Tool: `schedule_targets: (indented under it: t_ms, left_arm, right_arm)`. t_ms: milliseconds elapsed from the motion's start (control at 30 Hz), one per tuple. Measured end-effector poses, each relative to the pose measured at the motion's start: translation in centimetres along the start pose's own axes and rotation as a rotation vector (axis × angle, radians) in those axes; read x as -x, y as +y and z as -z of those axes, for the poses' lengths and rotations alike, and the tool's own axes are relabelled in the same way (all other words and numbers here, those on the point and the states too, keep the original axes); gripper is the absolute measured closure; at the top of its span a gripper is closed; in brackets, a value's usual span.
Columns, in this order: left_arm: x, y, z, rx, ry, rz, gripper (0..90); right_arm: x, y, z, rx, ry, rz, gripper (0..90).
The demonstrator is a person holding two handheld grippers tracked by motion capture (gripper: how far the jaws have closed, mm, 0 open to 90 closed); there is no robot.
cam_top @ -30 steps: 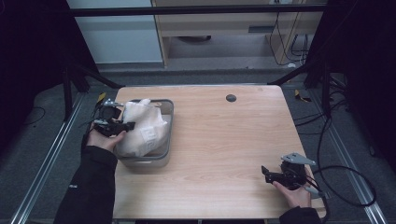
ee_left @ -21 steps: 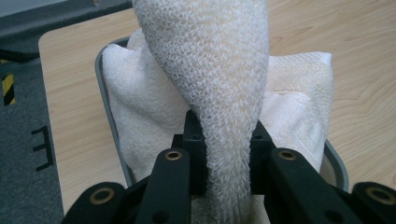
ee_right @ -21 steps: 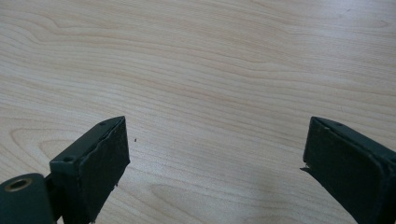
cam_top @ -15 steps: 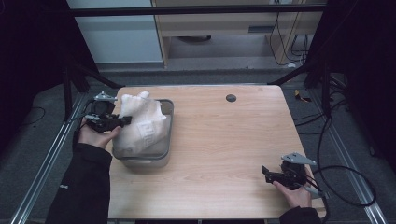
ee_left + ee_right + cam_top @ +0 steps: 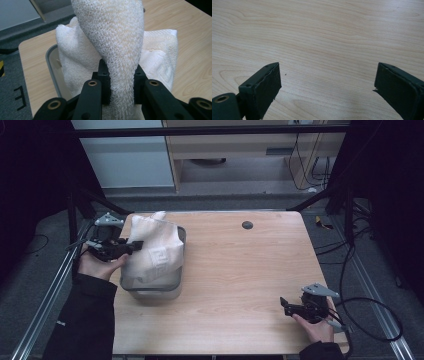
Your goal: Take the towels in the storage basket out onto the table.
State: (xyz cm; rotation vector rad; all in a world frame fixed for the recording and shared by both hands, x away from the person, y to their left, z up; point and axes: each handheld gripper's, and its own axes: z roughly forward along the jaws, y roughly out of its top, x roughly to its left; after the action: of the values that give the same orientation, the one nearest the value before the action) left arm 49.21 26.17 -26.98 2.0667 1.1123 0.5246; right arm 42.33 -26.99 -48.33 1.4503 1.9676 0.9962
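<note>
Now we see our left tongs closed tight on a fold of the white towel; in the left gripper view the two black jaws pinch a narrow neck of the knitted cloth between them, and the fabric bulges out wide just past the tips. The left tongs point level across the desk, toward the right side of the high view. The towel hangs from the grip, lifted into a peak just ahead of the jaws, and its lower part drapes down into the grey bin directly below and beyond the tongs. From the left gripper view the bin's rounded rim shows to the left of the jaws, with the rest of the towel piled inside and a folded, patterned part spilling to the right of them. The bin stands on the wooden desk near its left edge, and the left hand holding the tongs sits just outside that edge.

Well apart, at the near right corner of the desk, our right tongs are spread wide with nothing between them; the right gripper view shows the two black pads far apart over bare wood grain. These tongs point toward the bin, low over the desk.

A small dark round hole lies in the desk's far side, beyond both tongs.
</note>
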Motion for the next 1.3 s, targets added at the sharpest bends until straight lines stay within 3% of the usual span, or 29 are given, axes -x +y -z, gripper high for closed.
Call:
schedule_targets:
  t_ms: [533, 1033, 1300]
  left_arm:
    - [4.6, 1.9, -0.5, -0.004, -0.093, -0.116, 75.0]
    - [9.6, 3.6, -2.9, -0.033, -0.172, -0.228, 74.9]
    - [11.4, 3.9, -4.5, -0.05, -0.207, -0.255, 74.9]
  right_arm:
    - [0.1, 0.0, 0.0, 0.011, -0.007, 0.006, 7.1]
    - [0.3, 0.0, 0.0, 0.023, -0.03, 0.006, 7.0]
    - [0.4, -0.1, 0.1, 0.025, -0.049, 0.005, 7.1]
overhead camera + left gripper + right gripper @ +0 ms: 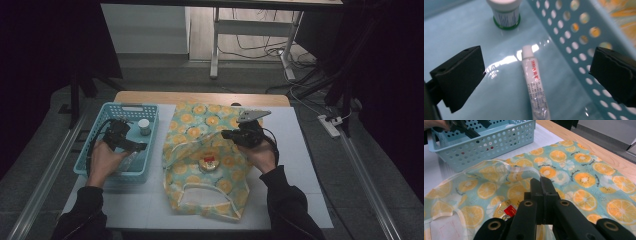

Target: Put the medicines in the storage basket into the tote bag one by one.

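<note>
Worktop (pixel 305 165) carries an orange-print bag (pixel 207 150) and, left of it, a blue basket (pixel 107 172). Right gripper (pixel 541 182) has its jaws closed together, pinching the bag's rim and holding it raised. Left gripper (pixel 536 72) is inside the basket, jaws wide. A white tube (pixel 535 85) lies between them, untouched; a small bottle (pixel 505 12) stands just beyond.

in the left gripper view we see the tube (pixel 535 85) cut off by the bottom edge, its print too small to read, and the jar (pixel 506 11) cropped at the top. in the right gripper view the bag (pixel 579 182) half hides a red-labelled item (pixel 507 211) through its opening; we cannot tell what it is. the basket (pixel 486 145) runs off the top.
</note>
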Motion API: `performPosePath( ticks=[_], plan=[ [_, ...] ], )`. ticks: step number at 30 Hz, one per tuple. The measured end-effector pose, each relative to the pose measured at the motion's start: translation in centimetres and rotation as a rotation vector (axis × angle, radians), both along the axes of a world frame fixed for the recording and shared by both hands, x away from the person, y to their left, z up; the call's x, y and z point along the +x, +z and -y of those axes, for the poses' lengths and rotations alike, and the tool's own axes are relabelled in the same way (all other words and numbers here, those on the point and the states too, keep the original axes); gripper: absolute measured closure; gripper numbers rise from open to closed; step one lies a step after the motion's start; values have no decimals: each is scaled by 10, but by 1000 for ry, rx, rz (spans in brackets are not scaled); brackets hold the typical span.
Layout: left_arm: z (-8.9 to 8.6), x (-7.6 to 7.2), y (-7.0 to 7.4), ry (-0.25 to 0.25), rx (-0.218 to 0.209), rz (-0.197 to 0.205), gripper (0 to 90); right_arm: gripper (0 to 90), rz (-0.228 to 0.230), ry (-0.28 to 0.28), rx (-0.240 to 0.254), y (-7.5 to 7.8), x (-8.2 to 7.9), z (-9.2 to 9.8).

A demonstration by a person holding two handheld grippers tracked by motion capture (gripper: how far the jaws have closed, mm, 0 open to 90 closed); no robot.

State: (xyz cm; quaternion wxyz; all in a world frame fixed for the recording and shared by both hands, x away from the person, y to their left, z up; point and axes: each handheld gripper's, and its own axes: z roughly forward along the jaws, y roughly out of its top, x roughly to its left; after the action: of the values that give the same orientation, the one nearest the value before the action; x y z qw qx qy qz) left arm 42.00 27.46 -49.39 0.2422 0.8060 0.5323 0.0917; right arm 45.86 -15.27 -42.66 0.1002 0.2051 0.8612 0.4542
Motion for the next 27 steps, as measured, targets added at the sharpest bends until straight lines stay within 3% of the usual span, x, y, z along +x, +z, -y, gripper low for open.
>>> performPosePath(
  ticks=[7, 12, 16, 18, 27],
  plan=[
    [3, 3, -8, -24, 91, -65, 45, 900, 0, 1, 0, 0, 0, 0],
    [5, 3, -12, -59, 132, -113, 178, 900, -1, 0, -2, 0, 0, -1],
    [5, 2, -16, -59, 163, -154, 281, 900, 1, 0, -2, 0, 0, -1],
    [3, 2, -16, -55, 155, -156, 305, 900, 1, 1, -3, 0, 0, -1],
    [3, 4, -18, -92, 109, -193, 608, 900, 5, -3, -7, -1, 0, -1]
  ],
)
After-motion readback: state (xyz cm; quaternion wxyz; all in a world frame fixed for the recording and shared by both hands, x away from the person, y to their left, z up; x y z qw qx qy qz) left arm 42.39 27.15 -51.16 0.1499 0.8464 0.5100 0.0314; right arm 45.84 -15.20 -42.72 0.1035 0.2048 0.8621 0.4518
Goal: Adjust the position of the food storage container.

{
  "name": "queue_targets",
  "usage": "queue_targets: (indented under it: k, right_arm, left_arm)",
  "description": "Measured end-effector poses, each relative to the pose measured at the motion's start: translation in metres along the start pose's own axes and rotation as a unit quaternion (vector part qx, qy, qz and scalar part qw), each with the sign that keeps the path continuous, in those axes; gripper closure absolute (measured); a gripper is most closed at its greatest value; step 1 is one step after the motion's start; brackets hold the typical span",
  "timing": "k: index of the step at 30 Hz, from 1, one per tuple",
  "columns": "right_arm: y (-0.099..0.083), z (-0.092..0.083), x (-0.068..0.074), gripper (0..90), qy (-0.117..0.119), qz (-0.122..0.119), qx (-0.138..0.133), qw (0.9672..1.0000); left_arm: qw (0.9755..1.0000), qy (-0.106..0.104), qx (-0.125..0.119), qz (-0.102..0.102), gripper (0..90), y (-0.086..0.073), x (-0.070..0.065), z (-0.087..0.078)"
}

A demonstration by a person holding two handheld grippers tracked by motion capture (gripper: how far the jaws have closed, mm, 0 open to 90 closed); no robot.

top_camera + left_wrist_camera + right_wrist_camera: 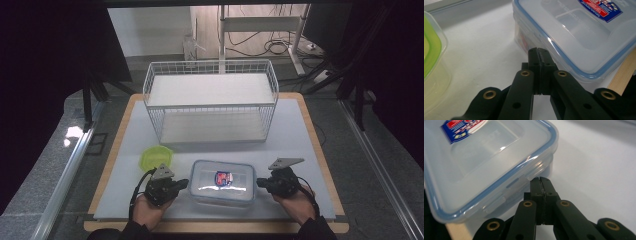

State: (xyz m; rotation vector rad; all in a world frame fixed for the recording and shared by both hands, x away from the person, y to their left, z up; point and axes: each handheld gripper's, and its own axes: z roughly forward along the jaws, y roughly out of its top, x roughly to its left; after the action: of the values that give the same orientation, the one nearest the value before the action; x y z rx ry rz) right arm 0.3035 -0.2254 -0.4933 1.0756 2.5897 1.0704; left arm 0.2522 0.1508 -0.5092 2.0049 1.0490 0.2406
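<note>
I see the clear rectangular plastic container with a blue-rimmed lid [222, 183] flanked by my left gripper [184, 184] at nine o'clock and right gripper [260, 184] at three. Both have their jaws pressed together, empty, tips at the container's sides.

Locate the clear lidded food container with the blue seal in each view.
High view: the food container lies at front centre of the table, between the left gripper and right gripper.
Left gripper view: upper right, just beyond the shut jaws.
Right gripper view: upper left, beside the shut jaws.
Shared landmark: the red-and-blue label on its lid.
</note>
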Motion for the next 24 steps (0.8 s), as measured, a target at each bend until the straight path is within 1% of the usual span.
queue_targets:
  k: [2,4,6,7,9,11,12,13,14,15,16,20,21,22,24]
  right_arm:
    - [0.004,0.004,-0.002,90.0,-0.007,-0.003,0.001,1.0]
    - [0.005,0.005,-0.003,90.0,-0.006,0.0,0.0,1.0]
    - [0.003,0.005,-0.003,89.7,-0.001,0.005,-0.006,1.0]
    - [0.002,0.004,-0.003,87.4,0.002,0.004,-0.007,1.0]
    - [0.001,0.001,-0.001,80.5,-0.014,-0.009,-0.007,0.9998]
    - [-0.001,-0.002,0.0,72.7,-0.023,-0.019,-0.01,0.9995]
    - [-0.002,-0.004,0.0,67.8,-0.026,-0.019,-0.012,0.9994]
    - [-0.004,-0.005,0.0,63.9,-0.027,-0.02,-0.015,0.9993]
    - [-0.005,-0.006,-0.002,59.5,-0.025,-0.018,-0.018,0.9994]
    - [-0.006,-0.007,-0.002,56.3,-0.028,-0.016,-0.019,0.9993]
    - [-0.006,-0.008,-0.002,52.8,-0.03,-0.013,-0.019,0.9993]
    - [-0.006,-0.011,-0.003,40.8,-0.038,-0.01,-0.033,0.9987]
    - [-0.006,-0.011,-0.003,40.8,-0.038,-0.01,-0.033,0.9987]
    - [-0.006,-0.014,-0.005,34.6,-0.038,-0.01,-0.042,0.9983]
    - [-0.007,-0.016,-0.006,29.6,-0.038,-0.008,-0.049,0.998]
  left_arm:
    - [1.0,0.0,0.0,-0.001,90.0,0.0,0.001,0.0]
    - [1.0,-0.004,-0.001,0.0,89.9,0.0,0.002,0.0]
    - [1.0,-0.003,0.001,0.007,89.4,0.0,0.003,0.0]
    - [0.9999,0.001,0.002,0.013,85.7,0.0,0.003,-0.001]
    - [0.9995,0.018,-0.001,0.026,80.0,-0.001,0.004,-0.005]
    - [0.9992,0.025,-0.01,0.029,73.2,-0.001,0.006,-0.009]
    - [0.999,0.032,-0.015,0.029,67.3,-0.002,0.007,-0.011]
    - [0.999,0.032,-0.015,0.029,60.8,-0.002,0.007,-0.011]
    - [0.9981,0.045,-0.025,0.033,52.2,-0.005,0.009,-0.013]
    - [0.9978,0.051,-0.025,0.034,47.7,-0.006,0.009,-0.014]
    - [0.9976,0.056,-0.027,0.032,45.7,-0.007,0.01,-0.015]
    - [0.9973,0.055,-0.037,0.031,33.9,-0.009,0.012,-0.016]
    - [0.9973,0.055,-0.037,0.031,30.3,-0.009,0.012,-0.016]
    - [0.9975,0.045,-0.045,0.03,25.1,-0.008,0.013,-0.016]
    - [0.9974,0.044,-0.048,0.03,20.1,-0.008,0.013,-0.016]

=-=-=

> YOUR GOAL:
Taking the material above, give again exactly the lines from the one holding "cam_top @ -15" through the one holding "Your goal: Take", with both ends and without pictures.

> YOUR SOLUTION:
cam_top @ -15 steps: 
ee_left + ee_right + cam_top @ +0 steps: 
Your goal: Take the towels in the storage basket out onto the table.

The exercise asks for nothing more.